Gradient Accumulation with Custom model.fit in TF.Keras?

Please add a minimum comment on your thoughts so that I can improve my query. Thank you. -)
I'm trying to train a tf.keras model with Gradient Accumulation (GA). But I don't want to use it in the custom training loop (like) but customize the .fit() method by overriding the train_step.Is it possible? How to accomplish this? The reason is if we want to get the benefit of keras built-in functionality like fit, callbacks, we don't want to use the custom training loop but at the same time if we want to override train_step for some reason (like GA or else) we can customize the fit method and still get the leverage of using those built-in functions.
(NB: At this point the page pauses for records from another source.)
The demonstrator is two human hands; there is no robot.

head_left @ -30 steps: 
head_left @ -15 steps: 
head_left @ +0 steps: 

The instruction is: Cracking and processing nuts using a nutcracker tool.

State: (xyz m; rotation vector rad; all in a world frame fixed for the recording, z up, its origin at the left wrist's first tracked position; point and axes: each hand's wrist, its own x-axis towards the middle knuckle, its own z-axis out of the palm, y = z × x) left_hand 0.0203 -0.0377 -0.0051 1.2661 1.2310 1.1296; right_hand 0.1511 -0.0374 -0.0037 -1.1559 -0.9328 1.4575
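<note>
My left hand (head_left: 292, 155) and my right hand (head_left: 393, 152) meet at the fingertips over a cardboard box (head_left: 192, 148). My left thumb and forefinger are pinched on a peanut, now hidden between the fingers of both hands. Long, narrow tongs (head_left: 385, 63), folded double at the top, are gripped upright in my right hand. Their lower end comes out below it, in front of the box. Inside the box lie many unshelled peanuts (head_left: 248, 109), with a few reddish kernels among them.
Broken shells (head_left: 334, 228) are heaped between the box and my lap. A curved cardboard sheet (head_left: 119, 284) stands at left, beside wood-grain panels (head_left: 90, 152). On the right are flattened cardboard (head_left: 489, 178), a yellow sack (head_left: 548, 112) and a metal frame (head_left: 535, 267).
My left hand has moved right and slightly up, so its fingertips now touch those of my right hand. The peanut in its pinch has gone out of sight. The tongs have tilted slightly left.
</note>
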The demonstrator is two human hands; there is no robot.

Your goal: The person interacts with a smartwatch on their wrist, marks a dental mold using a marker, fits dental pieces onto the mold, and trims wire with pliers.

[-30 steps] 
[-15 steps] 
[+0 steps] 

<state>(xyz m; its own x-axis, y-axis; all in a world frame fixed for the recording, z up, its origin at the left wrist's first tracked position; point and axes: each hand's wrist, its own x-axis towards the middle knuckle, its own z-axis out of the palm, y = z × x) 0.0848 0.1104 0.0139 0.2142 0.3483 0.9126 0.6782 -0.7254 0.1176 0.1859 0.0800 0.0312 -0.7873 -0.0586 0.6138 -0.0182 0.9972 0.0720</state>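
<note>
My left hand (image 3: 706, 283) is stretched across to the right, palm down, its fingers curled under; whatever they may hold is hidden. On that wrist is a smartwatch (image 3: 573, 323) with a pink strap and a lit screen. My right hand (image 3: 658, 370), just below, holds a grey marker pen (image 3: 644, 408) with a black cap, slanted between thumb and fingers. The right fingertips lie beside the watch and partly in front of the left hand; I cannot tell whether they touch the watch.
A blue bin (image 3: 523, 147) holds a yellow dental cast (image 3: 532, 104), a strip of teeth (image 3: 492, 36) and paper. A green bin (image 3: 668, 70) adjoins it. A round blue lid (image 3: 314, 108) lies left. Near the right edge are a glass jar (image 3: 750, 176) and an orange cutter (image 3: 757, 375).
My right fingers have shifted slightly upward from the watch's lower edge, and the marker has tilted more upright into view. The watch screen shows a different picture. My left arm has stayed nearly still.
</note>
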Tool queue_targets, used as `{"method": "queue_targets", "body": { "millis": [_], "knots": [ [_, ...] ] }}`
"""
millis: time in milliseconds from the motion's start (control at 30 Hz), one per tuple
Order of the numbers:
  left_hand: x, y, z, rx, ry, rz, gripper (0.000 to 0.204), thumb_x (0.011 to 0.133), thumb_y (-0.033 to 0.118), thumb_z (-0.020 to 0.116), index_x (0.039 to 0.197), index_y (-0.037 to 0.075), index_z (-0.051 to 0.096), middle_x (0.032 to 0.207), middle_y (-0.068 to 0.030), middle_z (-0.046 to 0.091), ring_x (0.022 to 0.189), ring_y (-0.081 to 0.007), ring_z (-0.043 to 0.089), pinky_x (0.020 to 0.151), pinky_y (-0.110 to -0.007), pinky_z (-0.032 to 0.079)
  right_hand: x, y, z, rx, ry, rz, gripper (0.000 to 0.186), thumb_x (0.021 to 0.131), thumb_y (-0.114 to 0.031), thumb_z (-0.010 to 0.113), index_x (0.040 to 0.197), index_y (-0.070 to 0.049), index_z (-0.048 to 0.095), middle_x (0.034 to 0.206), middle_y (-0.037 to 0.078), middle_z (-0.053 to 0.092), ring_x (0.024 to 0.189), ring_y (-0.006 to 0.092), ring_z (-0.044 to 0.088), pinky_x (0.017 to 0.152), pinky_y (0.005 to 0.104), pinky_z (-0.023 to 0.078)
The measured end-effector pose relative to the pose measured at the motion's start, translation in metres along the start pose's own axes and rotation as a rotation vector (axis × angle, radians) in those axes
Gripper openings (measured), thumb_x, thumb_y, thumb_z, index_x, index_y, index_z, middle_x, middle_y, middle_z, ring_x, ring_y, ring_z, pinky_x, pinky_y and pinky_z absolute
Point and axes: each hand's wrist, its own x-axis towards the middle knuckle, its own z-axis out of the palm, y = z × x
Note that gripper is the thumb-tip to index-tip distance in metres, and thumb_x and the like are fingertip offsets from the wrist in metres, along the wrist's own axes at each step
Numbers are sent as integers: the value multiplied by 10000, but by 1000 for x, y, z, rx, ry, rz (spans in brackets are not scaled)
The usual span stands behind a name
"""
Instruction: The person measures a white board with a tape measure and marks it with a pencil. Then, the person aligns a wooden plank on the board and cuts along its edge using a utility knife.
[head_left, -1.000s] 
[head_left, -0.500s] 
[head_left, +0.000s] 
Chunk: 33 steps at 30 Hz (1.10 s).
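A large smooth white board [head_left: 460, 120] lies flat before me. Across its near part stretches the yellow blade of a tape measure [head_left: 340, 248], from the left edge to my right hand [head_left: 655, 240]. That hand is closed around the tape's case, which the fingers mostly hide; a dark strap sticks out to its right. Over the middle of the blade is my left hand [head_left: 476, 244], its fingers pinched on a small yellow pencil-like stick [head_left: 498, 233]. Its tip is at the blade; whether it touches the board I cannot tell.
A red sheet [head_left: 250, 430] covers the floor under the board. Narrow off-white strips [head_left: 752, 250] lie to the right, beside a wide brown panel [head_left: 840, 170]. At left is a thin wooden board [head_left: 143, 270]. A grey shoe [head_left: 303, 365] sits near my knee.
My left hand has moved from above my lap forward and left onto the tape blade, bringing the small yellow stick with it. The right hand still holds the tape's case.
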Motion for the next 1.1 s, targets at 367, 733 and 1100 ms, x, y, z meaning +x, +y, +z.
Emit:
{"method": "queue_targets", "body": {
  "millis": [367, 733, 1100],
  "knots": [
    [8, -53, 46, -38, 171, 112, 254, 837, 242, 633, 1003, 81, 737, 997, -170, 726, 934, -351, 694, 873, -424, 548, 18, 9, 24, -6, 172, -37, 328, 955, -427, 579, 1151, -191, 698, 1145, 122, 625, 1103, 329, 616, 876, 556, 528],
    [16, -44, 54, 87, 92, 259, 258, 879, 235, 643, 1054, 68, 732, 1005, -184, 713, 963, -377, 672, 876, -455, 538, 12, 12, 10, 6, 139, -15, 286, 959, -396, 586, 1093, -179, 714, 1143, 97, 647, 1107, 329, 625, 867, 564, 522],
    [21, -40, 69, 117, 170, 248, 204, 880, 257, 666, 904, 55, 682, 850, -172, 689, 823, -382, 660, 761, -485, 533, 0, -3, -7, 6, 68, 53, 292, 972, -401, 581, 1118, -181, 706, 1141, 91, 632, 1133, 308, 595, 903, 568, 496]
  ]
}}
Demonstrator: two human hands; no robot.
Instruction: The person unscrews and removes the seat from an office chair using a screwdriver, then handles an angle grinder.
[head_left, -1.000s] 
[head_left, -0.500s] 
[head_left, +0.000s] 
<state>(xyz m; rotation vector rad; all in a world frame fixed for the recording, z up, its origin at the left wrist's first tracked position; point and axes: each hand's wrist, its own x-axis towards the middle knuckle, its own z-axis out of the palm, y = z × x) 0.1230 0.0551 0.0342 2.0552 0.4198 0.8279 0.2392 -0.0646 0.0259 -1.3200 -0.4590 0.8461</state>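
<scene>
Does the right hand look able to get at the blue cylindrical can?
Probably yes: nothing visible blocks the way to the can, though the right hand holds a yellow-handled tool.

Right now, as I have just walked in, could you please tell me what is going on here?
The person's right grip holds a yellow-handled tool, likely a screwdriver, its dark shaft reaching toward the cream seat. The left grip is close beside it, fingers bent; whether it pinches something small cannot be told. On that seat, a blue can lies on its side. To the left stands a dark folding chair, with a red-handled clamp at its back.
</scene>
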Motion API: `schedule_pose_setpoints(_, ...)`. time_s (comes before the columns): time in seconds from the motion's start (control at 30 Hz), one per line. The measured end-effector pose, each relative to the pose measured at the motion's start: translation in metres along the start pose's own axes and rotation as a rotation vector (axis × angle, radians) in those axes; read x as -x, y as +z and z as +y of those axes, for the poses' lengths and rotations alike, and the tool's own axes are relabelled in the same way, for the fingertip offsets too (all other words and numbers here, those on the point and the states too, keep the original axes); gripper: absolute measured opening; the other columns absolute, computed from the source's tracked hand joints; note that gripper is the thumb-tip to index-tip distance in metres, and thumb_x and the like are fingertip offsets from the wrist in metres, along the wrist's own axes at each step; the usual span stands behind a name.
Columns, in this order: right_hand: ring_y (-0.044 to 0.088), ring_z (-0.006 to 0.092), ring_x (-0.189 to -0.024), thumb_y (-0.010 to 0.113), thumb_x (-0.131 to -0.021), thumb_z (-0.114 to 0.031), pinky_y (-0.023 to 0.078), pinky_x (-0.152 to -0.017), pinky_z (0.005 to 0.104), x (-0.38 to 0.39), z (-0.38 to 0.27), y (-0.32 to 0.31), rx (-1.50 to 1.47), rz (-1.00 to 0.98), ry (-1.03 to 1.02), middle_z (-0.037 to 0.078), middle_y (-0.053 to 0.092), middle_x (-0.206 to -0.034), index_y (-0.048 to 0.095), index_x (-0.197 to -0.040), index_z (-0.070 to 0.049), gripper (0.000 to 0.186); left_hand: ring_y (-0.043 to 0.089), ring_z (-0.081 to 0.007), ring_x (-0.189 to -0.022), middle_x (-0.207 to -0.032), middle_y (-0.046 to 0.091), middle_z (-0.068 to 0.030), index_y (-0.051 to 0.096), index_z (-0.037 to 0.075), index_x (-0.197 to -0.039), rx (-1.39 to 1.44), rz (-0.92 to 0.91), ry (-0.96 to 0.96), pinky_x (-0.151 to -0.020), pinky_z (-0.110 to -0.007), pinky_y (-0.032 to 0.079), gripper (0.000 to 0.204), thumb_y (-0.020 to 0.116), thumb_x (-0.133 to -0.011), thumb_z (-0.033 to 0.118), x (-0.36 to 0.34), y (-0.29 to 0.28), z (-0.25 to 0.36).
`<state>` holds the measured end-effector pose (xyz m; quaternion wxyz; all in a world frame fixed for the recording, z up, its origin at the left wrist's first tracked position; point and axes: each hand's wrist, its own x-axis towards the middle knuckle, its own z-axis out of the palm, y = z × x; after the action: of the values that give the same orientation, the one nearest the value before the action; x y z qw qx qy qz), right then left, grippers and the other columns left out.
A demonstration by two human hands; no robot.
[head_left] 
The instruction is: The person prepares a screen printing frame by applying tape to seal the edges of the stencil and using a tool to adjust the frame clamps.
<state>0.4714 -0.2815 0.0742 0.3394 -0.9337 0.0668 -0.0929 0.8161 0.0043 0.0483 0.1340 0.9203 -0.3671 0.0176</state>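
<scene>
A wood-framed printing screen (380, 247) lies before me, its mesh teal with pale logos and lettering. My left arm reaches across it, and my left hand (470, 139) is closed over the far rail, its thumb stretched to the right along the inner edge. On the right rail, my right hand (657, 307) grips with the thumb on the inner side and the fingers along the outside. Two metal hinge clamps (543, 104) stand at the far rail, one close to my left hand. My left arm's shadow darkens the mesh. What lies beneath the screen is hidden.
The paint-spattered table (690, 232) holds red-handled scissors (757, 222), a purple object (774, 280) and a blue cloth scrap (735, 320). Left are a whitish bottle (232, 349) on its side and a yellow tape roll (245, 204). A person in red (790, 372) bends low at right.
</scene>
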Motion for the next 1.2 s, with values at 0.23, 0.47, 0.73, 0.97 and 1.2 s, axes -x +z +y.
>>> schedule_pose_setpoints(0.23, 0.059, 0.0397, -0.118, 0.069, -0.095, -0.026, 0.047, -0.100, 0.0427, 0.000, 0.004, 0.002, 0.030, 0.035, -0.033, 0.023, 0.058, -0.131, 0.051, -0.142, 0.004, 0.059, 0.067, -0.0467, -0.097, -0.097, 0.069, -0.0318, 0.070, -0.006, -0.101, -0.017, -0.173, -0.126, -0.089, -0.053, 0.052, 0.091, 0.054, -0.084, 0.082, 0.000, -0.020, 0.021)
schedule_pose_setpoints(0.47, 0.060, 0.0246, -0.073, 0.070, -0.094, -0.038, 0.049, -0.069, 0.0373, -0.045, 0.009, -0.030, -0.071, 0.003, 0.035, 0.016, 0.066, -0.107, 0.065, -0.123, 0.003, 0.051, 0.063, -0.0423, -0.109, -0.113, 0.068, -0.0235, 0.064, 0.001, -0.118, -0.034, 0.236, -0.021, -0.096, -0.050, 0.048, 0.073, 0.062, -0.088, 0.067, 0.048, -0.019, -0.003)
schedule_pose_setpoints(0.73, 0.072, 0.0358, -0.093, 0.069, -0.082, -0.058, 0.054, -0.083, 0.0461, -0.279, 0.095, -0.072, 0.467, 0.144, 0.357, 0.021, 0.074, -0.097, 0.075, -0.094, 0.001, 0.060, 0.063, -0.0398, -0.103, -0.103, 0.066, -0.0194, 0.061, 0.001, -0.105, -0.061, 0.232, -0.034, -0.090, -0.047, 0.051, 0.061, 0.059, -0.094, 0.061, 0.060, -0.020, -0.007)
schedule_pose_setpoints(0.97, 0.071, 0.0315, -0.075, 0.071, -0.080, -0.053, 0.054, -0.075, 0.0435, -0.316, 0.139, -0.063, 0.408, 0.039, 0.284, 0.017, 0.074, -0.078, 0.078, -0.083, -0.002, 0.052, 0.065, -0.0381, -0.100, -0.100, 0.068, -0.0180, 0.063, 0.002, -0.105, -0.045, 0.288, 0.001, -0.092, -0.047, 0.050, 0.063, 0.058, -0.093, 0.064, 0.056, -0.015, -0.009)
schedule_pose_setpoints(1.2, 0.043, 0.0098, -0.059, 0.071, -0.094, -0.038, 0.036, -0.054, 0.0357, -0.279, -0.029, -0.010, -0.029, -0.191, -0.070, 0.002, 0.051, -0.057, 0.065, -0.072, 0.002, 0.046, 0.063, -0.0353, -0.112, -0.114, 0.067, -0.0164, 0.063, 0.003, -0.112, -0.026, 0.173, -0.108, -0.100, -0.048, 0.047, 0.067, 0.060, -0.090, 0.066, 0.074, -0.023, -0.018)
And also, I know the pros of using GA but what are the major cons of using it? Why does it's not come as a default but an optional feature with the framework?
# overriding train step
# my attempt
# it's not appropriately implemented
# and need to fix
class CustomTrainStep(keras.Model):
def __init__(self, n_gradients, *args, **kwargs):
super().__init__(*args, **kwargs)
self.n_gradients = n_gradients
self.gradient_accumulation = [
tf.zeros_like(this_var) for this_var in self.trainable_variables
]
def train_step(self, data):
x, y = data
batch_size = tf.cast(tf.shape(x)[0], tf.float32)
# Gradient Tape
with tf.GradientTape() as tape:
y_pred = self(x, training=True)
loss = self.compiled_loss(
y, y_pred, regularization_losses=self.losses
)
# Calculate batch gradients
gradients = tape.gradient(loss, self.trainable_variables)
# Accumulate batch gradients
accum_gradient = [
(acum_grad+grad) for acum_grad, grad in \
zip(self.gradient_accumulation, gradients)
]
accum_gradient = [
this_grad/batch_size for this_grad in accum_gradient
]
# apply accumulated gradients
self.optimizer.apply_gradients(
zip(accum_gradient, self.trainable_variables)
)
# TODO: reset self.gradient_accumulation
# update metrics
self.compiled_metrics.update_state(y, y_pred)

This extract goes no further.